Comprei o primeiro Ulisses no final dos anos 60. Provavelmente em 1968. Nos anos seguintes fiz verdadeiras investidas para a sua leitura. Nunca consegui. Perdi a conta de quantas foram as tentativas de fazê-lo. Sempre que me perguntavam sobre "aquele" livro de capa azul, letras dourado, muito grosso, que se destacava na estante, respondia que não sabia nada sobre ele, pois foram negativas todas as minhas tentativas de leitura. Até hoje, ainda se encontra na estante, como um verdadeiro emblema: o livro que não consegui ler.

Para meu espanto, em 12 de junho de 2012, aproximadamente aos 44 anos “de existência na prateleira” Rafael tomou o Ulisses emprestado, para leitura - que disse - faria exclusivamente no trajeto diário do Metrô.  Cresceu meu espanto e aumentou minha admiração por Rafael, pelo enfrentamento do desafio.

Por volta do setembro Rafael chegou ao final do livro, quando verificou que o velho Ulisses de 748 páginas estava incompleto.
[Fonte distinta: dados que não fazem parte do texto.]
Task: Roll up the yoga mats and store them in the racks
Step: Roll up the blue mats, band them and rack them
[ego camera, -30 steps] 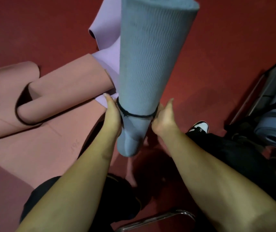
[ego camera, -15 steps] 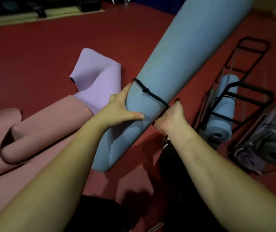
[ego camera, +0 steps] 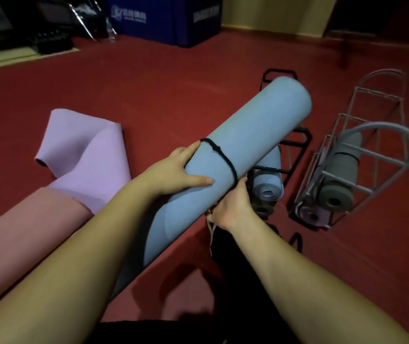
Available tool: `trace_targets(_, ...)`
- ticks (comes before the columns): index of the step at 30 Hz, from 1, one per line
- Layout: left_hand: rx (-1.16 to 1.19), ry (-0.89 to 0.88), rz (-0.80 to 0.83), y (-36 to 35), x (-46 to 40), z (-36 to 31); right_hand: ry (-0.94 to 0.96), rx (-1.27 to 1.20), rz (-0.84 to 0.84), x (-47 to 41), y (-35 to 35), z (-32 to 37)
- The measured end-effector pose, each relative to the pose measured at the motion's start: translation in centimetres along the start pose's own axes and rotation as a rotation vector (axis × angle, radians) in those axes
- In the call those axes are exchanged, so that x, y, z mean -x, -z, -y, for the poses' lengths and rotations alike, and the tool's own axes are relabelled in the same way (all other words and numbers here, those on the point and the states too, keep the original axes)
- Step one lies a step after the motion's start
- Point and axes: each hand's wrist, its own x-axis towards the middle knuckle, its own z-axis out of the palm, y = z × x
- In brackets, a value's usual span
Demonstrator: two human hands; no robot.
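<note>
hands both on the rolled blue foam yoga mat (ego camera: pixel 245 135), which is held off the red floor (ego camera: pixel 173 83), slanting from low near the person's lap up toward the far right. the left hand (ego camera: pixel 178 172) wraps over the top of the roll, thumb stretched along the near side, fingers curved round just below the thin black cord (ego camera: pixel 221 155) tied about the mat. the right hand (ego camera: pixel 230 207) cups the roll from underneath, fingers curled up to the cord, so it too grips the mat.

compared with half a second ago, the roll is tipped lower and its far end now shows whole, hanging over the black wire rack (ego camera: pixel 295 142). a second ago it stood almost upright between the hands.

the black rack holds a rolled pale blue mat (ego camera: pixel 269 184), its spiral end facing the person. just right of it a grey-white wire rack (ego camera: pixel 362 155) carries a rolled grey mat (ego camera: pixel 340 180) with a rolled lilac mat (ego camera: pixel 310 214) underneath.

on the floor to the left lies a lilac mat (ego camera: pixel 91 157), loosely unfurled with one edge curled up, and touching it a pink mat (ego camera: pixel 19 232) reaches to the left edge. a dark blue padded block with white lettering (ego camera: pixel 168 18) stands at the far wall.
</note>
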Motion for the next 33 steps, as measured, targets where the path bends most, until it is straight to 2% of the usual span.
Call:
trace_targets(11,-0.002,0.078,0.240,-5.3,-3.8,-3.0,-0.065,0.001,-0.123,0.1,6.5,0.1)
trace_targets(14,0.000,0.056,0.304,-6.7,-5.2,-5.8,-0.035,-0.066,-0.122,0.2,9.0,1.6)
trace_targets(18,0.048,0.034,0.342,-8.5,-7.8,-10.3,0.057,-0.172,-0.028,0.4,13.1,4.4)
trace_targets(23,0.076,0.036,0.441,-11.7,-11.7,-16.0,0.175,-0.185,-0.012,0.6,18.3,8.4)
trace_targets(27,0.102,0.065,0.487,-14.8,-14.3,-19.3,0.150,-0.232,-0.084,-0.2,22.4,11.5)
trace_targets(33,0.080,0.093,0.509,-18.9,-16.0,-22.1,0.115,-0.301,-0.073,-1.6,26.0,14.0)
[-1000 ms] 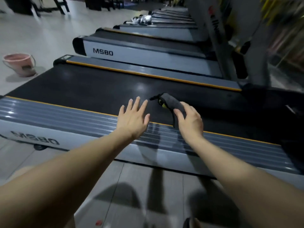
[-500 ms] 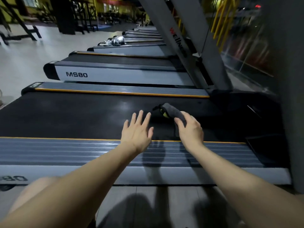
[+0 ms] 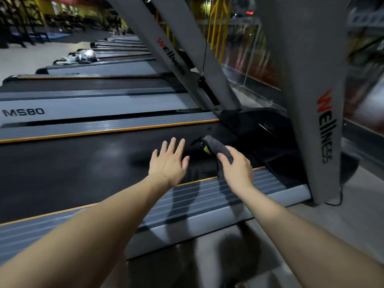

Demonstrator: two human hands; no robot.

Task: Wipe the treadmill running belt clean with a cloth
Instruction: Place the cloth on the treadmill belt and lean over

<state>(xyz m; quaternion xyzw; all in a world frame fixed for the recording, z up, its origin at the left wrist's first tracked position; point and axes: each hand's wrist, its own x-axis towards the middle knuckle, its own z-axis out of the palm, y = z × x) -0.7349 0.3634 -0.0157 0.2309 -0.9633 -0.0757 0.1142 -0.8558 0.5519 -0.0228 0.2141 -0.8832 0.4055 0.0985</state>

Faltavam-lhe páginas. A história não finalizava. Seria a misteriosa maldição?


Maldição à parte, nada muito espantoso para um livro que há mais de 40 anos “rola” em minha prateleira.

Aquele livro não poderia ter passado incólume pela infância de meus quatro filhos e sete netos. Sem considerar, também, as diversas mudanças de endereços que minha família experimentou nesses 44 anos, tendo residido em seis ou sete endereços diferentes na cidade de Brasília.

Restava – somente – a alternativa de encontrar nos sebos virtuais, uma edição do ano 1966 e comprar novo Ulisses, para que Rafael completasse sua leitura.

Coisa feita logo em seguida, no mes de outubro.

Em poucos dias a encomenda foi entregue em meu endereço e Rafael pode, então, concluir a maldita e longa leitura.